## TASK INSTRUCTIONS:
Leave out the images and return all the data word for word.

## DATASET SECTION:
---

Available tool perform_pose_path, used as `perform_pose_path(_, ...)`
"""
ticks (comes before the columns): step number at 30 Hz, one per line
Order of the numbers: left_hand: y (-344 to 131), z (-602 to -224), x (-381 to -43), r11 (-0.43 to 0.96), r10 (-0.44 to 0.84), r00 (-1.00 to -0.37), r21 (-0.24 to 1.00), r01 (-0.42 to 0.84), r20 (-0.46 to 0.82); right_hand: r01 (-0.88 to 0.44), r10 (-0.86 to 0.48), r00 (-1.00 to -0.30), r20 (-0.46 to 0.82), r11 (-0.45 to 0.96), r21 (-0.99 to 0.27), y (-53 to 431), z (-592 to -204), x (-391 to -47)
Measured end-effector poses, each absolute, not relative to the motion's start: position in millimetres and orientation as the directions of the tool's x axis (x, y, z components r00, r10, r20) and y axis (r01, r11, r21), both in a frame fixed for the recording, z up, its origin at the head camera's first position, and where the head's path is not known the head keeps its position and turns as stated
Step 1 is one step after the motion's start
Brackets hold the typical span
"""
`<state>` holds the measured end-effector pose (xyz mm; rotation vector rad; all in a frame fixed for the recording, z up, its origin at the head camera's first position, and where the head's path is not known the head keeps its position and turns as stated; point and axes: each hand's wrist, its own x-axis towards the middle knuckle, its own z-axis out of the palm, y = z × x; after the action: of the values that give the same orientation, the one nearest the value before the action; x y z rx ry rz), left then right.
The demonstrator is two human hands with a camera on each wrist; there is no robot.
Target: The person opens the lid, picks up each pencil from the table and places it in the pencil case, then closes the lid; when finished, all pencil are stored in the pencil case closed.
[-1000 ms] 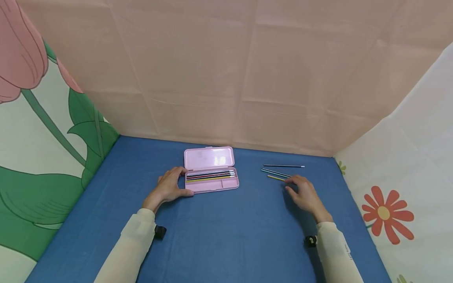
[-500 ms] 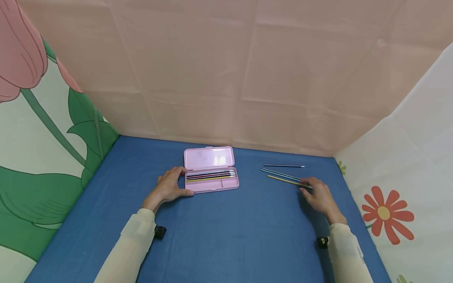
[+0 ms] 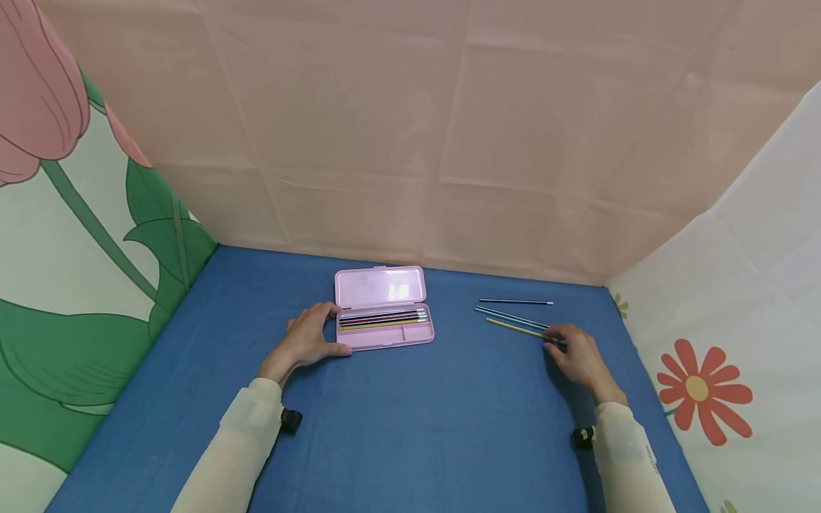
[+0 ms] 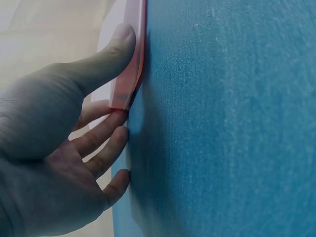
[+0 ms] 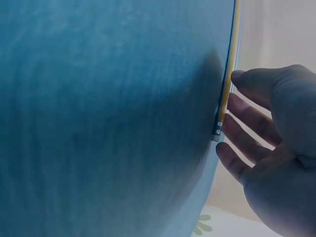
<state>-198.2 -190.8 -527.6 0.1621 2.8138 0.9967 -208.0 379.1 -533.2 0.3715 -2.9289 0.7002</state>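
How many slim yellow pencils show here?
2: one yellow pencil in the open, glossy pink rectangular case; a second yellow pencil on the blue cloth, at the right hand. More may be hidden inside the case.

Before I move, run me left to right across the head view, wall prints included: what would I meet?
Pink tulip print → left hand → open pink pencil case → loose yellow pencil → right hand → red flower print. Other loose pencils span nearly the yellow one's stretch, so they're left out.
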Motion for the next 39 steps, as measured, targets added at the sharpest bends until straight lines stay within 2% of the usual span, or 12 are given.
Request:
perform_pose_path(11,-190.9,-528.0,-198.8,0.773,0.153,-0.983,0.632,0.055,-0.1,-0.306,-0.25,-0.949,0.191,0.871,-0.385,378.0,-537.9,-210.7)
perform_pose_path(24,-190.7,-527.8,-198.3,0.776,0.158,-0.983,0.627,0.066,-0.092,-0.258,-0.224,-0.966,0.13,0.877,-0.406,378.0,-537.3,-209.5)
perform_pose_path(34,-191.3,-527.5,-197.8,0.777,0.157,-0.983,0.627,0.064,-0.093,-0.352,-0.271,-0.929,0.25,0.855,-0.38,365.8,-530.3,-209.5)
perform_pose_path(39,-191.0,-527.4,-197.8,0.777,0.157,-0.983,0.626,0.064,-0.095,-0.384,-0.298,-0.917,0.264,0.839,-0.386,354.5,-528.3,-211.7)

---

## THE ANSWER:
Available tool perform_pose_path, used as `perform_pose_path(_, ...)`
"""
ticks (comes before the columns): step number at 30 Hz, one per line
Order of the numbers: left_hand: y (-344 to 131), z (-602 to -224), x (-381 to -43), r11 (-0.43 to 0.96), r10 (-0.44 to 0.84), r00 (-1.00 to -0.37), r21 (-0.24 to 1.00), r01 (-0.42 to 0.84), r20 (-0.46 to 0.82); right_hand: r01 (-0.88 to 0.44), r10 (-0.86 to 0.48), r00 (-1.00 to -0.30), r20 (-0.46 to 0.82), r11 (-0.45 to 0.96), r21 (-0.99 to 0.27), y (-53 to 431), z (-592 to -204), x (-391 to -47)
Measured end-effector poses, each absolute, not relative to the motion's start: position in millimetres and orientation as the directions of the tool's x axis (x, y, z components r00, r10, r20) and y axis (r01, r11, r21), both in a frame fixed for the recording, z up, its origin at the head camera's first position, and where the head's path is not known the head keeps its position and turns as stated
Step 1 is one step after the motion's start
Brackets hold the typical span
"""
`<state>` holds the measured end-effector pose (xyz mm; rotation vector rad; all in a frame fixed for the recording, z up, its origin at the head camera's first position, and where the head's path is not known the head keeps its position and turns as stated; point and axes: each hand's wrist, its own x-axis towards the middle knuckle, its own z-axis out of the palm, y = z × x; after the action: of the values that give the same orientation, the one nearest the value before the action; x y z rx ry rz), left then right.
The demonstrator is two human hands with a camera on each wrist; there is no robot.
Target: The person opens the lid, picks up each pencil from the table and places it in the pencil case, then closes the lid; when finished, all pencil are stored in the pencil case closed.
[-1000 ms] 
[-500 ms] 
[+0 ms] 
[+0 ms] 
[+0 ms] 
<state>-198.2 -190.8 -527.6 0.1621 2.8138 0.9967 -208.0 379.1 -533.2 0.3715 -2.9289 0.7002</state>
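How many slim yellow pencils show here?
2: one yellow pencil in the open, glossy pink rectangular case; a second yellow pencil on the blue cloth, at the right hand. More may be hidden inside the case.

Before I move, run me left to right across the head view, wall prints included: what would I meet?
Pink tulip print → left hand → open pink pencil case → loose yellow pencil → right hand → red flower print. Other loose pencils span nearly the yellow one's stretch, so they're left out.
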Motion for the next 39 steps, as measured, targets added at the sharpest bends until straight lines stay within 2% of the usual span, or 12 are given.
Request:
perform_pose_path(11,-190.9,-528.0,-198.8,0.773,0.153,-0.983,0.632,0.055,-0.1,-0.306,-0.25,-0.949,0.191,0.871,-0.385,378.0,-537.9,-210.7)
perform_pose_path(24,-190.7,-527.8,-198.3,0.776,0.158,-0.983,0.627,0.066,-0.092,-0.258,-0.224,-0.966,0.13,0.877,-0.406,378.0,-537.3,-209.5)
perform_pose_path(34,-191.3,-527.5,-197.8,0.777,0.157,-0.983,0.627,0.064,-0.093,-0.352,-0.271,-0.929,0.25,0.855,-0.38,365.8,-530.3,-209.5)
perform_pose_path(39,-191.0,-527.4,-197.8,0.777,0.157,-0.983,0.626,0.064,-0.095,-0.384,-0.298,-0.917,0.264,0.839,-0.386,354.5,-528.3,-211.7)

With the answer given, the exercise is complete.